L’Augusta Bagiennorum, o meglio ciò che resta di essa, continua a dormire il suo sonno millenario sotto la terra, in frazione Roncaglia. Soltanto una parte dell’antica città romana è stata infatti portata alla luce, circa 5 ettari sui 21 totali. Ma i nuovi strumenti di fruizione permettono di conoscere sempre meglio l’insediamento creato al tempo di Augusto.

Si scommette, ancora una volta, sulla “realtà aumentata” della “No Real Interactive” di Davide Borra, che insieme a Sofia Uggè, responsabile del sito archeologico benese per le Residenze reali sabaude - Direzione regionale Musei nazionali Piemonte, ha lavorato a una nuova proposta di fruizione. Lungo il percorso di visita alla città romana, saranno collocati dei pannelli informativi con codice Qr: inquadrando questi ultimi, i visitatori potranno “immergersi” nell’Augusta Bagiennorum così come appariva nel suo periodo di splendore, ammirando gli spazi esterni ed interni degli edifici e delle altre strutture i cui resti, oggi, o affiorano dal terreno (è il caso del Capitolum), o sono stati in parte  restaurati (teatro), o sono ancora sommersi. Sarà possibile scegliere, come “ciceroni” per la visita, un artigiano, una bambina plebea, una matrona o un senatore, che potranno parlare in tre lingue: la guida fornirà informazioni su abitudini degli abitanti, ricette di cucina, coltivazione degli orti.

Pioniera in questo tipo di tecnologie, la No Real Interactive lavora da tempo sul sito benese. La nuova proposta presenta un vantaggio ulteriore: i visitatori, per poter usufruire della “realtà aumentata”, non dovranno scaricare alcuna applicazione ad hoc, ma potranno limitarsi a scansionare con lo smartphone i codici Qr sui pannelli informativi. L’installazione di questi ultimi è prevista per l’autunno.

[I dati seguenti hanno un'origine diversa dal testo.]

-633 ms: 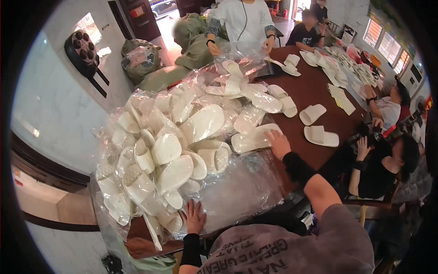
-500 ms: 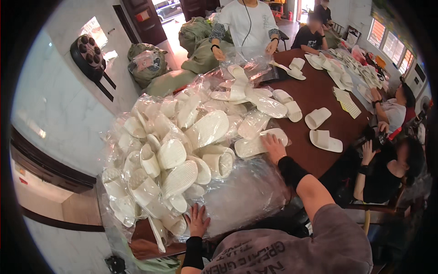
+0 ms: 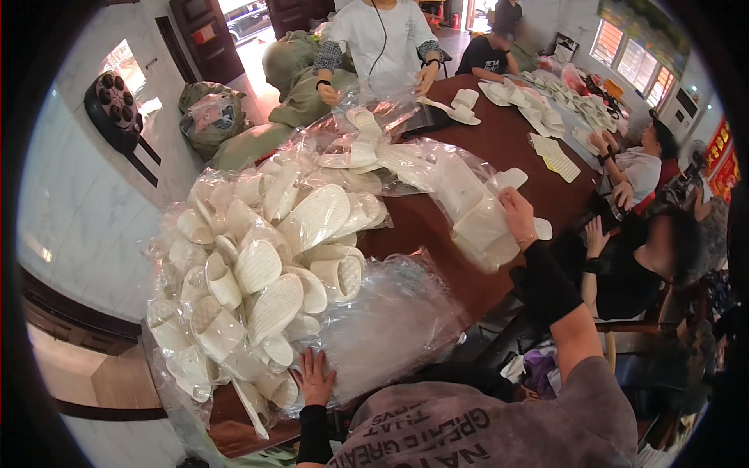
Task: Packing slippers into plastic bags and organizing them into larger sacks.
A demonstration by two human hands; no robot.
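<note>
My right hand (image 3: 519, 217) grips the edge of a clear plastic bag holding white slippers (image 3: 473, 222), lifted over the right part of the table; the bag is blurred by motion. Beside the pile's near end, my left hand (image 3: 314, 380) lies with spread fingers on the corner of a stack of clear plastic bags (image 3: 390, 324). To the left spreads a large heap of bagged white slippers (image 3: 273, 300), several layers deep. Loose white slippers (image 3: 511, 179) are partly hidden behind the raised bag and my right hand.
Opposite me a person in a white shirt (image 3: 382, 39) handles clear film. Other people sit along the right side. Farther along the brown table (image 3: 413, 234) are more slippers (image 3: 538, 109) and a paper sheet (image 3: 555, 157). Green sacks (image 3: 304, 93) stand behind.
My right hand has gone from resting flat on a bagged slipper to raising bagged slippers rightward. My left hand stays on the plastic bags. The whole view has shifted somewhat.
</note>
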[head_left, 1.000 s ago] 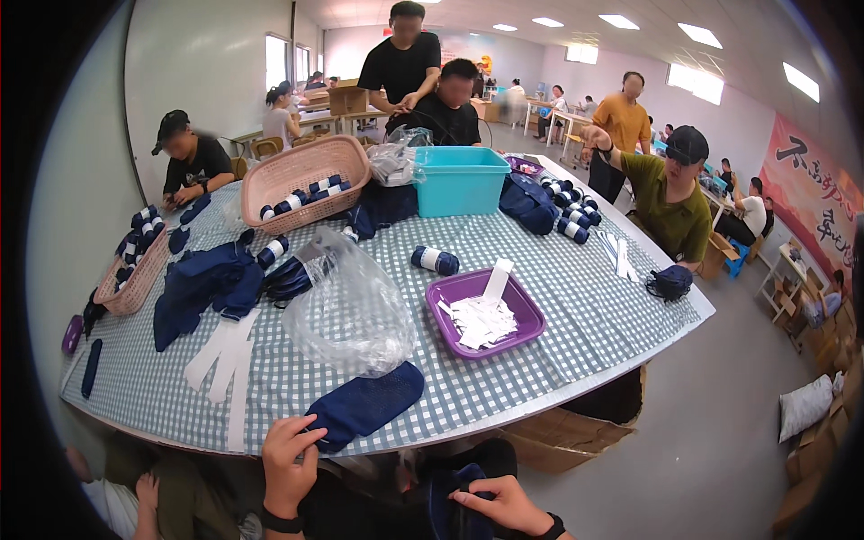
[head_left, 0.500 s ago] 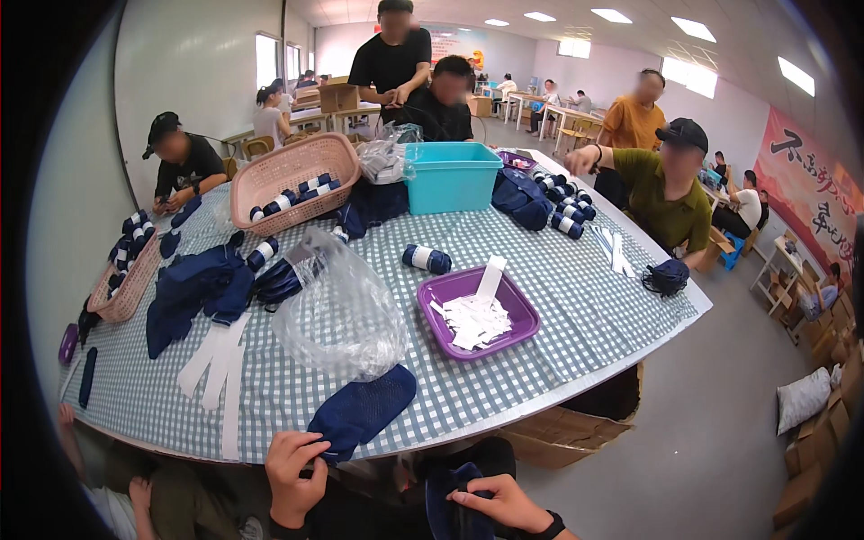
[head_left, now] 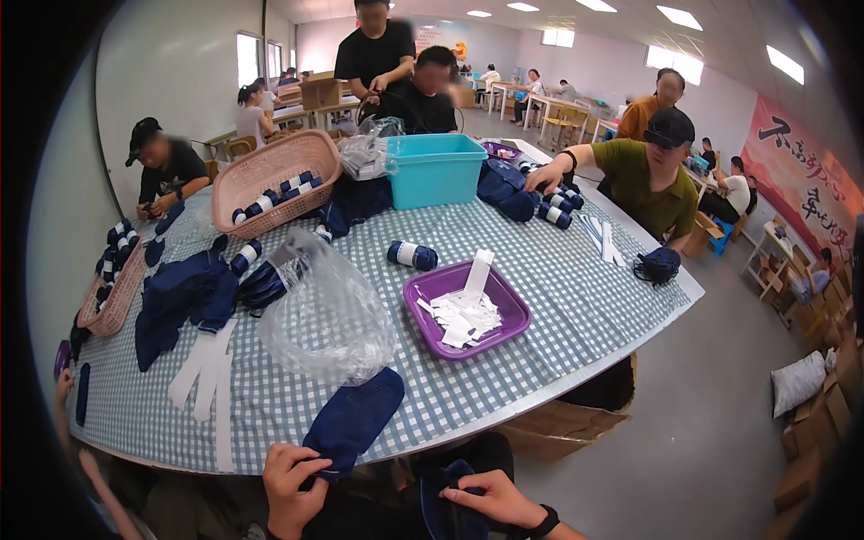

Una giornata per fare il punto
Intanto, è stata organizzata una giornata che vuol essere l’occasione di fare il punto sugli obiettivi che sono stati raggiunti, a Bene Vagienna e in alcuni Comuni vicini, attraverso P.e.p.a., uno dei progetti transfrontalieri finanziati dall’Unione europea nell’ambito del programma Alcotra che punta a valorizzare l’area di confine tra Italia e Francia: la data da annotare è quella di sabato 29 giugno.
Il primo appuntamento è alle 10, a palazzo Lucerna di Rorà a Bene Vagienna. Sarà inaugurato l’ampliamento, al secondo piano, del museo che è ospitato all’interno dell’edificio: i nuovi spazi permettono di conoscere meglio “i risultati della campagna di scavo alla basilica dell’Augusta Bagiennorum”.
Seguirà, alle 11,30 sempre a palazzo Rorà, l’inaugurazione della mostra fotografica “Cultura e resistenza”: l’iniziativa - legata a un concorso, che porterà alla premiazione degli scatti giudicati migliori - punta, a sua volta, alla valorizzazione dei territori di confine tra Italia e Francia.
Alle 16, è prevista la visita ad altri siti - nei Comuni di Salmour e Sant’Albano Stura - anch’essi coinvolti nel progetto P.e.p.a.
Si tornerà a Bene Vagienna alle 18,30, per una tappa all’area archeologica di frazione Roncaglia. Qui si potranno apprezzare alcune “esperienze immersive in realtà aumentata degli spazi dell’antica città romana di Augusta Bagiennorum”. È un “assaggio” della nuova proposta di No Real Interactive, a regime in autunno.
Sempre negli spazi che ospitarono la città romana, alle 21,30 saranno proiettati due documentari, “Città del Vaticano, alla ricerca dell’eternità” e “Gli ultimi segreti di Nazca”; a seguire, un momento di dibattito, con cui si chiuderà l’intensa giornata del 29 giugno.